Programs access the DBMS, which then accesses the data.
 The following are main examples of database applications:
 Banking System
 College Management System
 Inventory Control System
 Hospital Management
 Airlines
 Telecommunication
 HRM
Traditional Methods
 File System:
 File system was an early attempt to computerize the
manual filing system.
 A file system is a method for storing and organizing
computer files and the data to make it easy to find and
access.
 File Systems may use a storage device such as a hard disk
or CD-ROM.
Characteristics of File Processing System
 It is group of files storing data of an organization.
 Each file is independent from one another.
 Each file is called flat file.
 Each file contained and processed information for one
specific function like accounting or inventory.
 Files are designed by using application programs written
in programming languages such as COBOL, C, C++, etc….
Flat file
 A flat file is a file containing records that have no
structured interrelationship
Traditional Method of Data Storage
Problems: Traditional approach
 Data Redundancy
 Data Isolation
 Program/ Data Dependence
 Atomicity Problems
 Concurrent Access Anomalies
 Data Security
Data Redundancy
 Often the same information is duplicated in two or
more files.
 It may lead to inconsistency
 Assume the same data is repeated in two or more files.

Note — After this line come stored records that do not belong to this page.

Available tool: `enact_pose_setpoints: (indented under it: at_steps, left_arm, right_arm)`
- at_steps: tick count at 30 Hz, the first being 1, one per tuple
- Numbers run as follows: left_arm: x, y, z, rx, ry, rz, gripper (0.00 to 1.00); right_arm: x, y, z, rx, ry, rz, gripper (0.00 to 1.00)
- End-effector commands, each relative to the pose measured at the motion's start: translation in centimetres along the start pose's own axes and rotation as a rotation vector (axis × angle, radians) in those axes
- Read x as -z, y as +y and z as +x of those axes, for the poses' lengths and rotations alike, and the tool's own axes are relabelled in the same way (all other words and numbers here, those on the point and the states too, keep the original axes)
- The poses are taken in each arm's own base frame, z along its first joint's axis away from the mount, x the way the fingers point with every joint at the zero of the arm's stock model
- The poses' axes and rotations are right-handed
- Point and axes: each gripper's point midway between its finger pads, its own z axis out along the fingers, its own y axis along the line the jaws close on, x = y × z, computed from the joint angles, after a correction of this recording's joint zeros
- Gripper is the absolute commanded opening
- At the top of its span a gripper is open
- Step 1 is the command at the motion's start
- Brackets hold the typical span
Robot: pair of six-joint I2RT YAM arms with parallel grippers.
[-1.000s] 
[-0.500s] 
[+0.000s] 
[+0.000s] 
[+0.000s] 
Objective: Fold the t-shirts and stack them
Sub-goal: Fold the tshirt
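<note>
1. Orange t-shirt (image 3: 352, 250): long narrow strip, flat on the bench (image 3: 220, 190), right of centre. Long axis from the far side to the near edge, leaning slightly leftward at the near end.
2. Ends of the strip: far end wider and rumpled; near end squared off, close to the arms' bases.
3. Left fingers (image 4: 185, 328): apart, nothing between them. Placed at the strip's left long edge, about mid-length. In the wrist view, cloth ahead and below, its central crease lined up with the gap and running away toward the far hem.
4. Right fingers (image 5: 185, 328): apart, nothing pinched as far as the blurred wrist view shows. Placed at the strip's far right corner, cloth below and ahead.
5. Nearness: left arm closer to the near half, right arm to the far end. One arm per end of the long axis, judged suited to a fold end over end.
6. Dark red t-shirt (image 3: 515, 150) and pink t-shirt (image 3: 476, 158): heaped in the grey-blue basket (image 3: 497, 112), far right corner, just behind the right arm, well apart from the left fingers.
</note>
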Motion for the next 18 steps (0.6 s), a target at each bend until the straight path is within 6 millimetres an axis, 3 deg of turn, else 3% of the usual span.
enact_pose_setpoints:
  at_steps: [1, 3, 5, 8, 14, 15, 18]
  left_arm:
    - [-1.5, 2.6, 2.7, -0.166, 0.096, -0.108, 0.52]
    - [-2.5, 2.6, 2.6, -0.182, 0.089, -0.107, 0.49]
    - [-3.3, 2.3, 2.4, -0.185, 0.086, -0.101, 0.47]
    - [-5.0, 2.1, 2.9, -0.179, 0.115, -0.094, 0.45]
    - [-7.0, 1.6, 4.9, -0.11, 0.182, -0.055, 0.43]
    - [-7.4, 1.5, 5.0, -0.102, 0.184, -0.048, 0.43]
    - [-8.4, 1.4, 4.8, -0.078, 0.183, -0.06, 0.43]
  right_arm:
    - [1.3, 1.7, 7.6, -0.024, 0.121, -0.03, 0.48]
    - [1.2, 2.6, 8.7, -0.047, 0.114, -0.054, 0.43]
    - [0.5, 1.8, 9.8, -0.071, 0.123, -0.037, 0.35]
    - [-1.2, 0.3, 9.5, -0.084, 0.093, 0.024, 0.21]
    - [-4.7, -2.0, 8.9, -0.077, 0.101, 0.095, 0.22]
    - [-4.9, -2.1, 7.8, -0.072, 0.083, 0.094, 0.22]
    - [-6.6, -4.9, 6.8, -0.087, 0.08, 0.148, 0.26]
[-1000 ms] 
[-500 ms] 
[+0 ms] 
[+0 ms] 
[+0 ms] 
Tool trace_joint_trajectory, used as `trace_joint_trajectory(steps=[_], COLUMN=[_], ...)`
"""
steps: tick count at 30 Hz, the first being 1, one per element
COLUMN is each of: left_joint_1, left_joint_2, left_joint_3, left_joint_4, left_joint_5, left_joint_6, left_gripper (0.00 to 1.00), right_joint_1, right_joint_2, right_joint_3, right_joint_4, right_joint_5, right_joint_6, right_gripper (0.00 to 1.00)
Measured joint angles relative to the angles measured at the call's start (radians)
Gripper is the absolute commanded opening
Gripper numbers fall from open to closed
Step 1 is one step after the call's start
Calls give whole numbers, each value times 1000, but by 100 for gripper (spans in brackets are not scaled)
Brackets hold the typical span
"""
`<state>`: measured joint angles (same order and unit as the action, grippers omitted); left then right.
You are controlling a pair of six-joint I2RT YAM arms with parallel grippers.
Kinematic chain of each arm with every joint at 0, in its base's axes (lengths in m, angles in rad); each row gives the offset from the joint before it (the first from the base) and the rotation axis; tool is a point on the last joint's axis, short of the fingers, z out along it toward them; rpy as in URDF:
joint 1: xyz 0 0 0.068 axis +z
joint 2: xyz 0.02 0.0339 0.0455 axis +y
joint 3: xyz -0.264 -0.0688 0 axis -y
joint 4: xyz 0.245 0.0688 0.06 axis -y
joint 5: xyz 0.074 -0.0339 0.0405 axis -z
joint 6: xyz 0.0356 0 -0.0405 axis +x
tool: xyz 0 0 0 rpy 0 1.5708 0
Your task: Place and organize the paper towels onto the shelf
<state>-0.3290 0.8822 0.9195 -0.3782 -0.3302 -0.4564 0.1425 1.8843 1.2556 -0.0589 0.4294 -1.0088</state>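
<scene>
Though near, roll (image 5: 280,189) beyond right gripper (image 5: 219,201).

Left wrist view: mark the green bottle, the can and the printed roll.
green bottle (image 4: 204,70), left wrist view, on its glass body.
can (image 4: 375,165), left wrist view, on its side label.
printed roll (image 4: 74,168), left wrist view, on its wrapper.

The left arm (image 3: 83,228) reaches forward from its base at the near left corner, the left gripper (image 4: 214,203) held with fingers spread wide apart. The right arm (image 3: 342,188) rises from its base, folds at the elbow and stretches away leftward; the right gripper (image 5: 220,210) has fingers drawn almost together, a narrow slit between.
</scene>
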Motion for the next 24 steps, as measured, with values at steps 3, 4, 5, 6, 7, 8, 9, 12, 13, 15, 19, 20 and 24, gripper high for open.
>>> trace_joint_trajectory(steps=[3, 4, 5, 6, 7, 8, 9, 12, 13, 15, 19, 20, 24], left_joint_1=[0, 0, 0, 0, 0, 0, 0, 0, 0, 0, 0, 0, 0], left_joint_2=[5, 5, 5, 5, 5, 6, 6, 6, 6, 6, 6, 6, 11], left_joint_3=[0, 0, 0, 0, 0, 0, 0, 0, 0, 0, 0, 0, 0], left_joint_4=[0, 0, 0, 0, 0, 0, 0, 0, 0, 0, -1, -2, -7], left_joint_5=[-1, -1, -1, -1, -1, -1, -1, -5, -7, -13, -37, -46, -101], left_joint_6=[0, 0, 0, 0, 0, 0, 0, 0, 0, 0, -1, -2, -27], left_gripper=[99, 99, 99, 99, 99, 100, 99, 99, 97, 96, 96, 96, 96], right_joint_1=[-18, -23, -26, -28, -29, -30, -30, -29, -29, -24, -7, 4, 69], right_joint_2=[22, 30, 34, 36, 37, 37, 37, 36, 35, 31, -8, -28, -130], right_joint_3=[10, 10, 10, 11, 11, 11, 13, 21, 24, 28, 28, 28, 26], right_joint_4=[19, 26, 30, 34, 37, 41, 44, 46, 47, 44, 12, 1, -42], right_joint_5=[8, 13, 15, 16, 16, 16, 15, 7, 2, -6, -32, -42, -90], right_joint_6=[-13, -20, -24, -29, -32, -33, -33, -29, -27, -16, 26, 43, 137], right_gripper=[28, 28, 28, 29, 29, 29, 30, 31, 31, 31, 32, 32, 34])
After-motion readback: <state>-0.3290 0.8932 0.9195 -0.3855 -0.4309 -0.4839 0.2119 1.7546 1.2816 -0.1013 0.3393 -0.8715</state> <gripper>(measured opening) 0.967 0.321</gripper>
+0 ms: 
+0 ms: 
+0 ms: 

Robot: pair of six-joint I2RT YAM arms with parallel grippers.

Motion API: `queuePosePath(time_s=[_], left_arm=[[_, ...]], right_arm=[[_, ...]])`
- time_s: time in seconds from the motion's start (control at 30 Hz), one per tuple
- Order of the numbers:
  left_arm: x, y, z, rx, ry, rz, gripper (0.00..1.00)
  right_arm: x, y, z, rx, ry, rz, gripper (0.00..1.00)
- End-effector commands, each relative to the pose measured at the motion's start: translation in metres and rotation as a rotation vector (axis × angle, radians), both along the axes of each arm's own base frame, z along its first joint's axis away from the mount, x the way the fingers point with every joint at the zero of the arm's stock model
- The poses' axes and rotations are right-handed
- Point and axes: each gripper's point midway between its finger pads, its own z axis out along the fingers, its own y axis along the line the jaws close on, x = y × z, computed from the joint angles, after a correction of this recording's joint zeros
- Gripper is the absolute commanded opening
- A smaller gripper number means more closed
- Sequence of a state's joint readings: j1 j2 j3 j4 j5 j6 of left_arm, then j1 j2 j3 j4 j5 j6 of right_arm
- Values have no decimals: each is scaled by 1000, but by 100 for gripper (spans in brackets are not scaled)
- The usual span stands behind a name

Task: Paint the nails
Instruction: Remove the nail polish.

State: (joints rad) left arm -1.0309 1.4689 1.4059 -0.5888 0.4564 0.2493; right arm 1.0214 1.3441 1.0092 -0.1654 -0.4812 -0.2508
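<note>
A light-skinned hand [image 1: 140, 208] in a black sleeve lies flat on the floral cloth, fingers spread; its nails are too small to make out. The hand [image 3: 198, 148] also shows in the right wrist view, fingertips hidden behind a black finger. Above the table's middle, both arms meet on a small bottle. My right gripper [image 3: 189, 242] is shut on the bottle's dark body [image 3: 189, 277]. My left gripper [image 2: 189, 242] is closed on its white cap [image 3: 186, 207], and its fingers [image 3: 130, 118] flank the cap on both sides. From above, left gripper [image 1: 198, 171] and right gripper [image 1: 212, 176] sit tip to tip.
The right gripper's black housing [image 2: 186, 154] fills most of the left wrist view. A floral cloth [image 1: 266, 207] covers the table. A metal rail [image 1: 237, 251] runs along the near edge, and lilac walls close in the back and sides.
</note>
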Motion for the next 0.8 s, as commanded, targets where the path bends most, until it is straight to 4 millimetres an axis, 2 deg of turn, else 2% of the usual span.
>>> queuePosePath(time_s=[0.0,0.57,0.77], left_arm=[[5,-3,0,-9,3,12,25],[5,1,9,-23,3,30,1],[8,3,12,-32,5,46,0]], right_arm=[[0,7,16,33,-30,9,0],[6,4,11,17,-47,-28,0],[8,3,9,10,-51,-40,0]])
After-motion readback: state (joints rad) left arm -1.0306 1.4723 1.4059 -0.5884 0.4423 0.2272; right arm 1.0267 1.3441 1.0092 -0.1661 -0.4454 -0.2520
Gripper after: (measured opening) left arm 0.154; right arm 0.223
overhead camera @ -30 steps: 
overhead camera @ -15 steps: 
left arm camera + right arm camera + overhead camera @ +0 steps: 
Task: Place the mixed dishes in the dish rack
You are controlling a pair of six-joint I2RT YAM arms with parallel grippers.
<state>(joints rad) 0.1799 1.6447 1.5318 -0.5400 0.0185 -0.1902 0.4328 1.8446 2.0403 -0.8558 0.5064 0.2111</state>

If change is made to data in one file, it is required that
change be made to the data in the other file as well.
 If this is not done, it will lead to multiple different
values for same data field.
Data Isolation
 Data isolation means that all the related data is not
available in one file.
 Generally, the data scattered in various files, and the
files may be in different formats, therefore writing new
application programs to retrieve the appropriate data
is difficult.
Program/ Data Dependence
 Assume in a banking system there is need to find out
the names of all customers who live within a particular
postal-code area.
 But there is only a program to generate the list of all
customers.
 The bank officer has now two choices: either obtain
the list of all customers and extract the needed
information manually or ask a system programmer to
write the necessary application program.
 Both the alternatives are obviously unsatisfactory.
Atomicity Problems
 If a failure occurs, the data to be restored to the consistent
state.
 Example:
 A program transfers Rs 200 from account A to account B.
 If a system failure occurs during execution of program.
 It is possible that Rs 200 debited from account A but not
credited to B.
 It is essential to database consistency that either both the
credit and debit occur, or neither occur.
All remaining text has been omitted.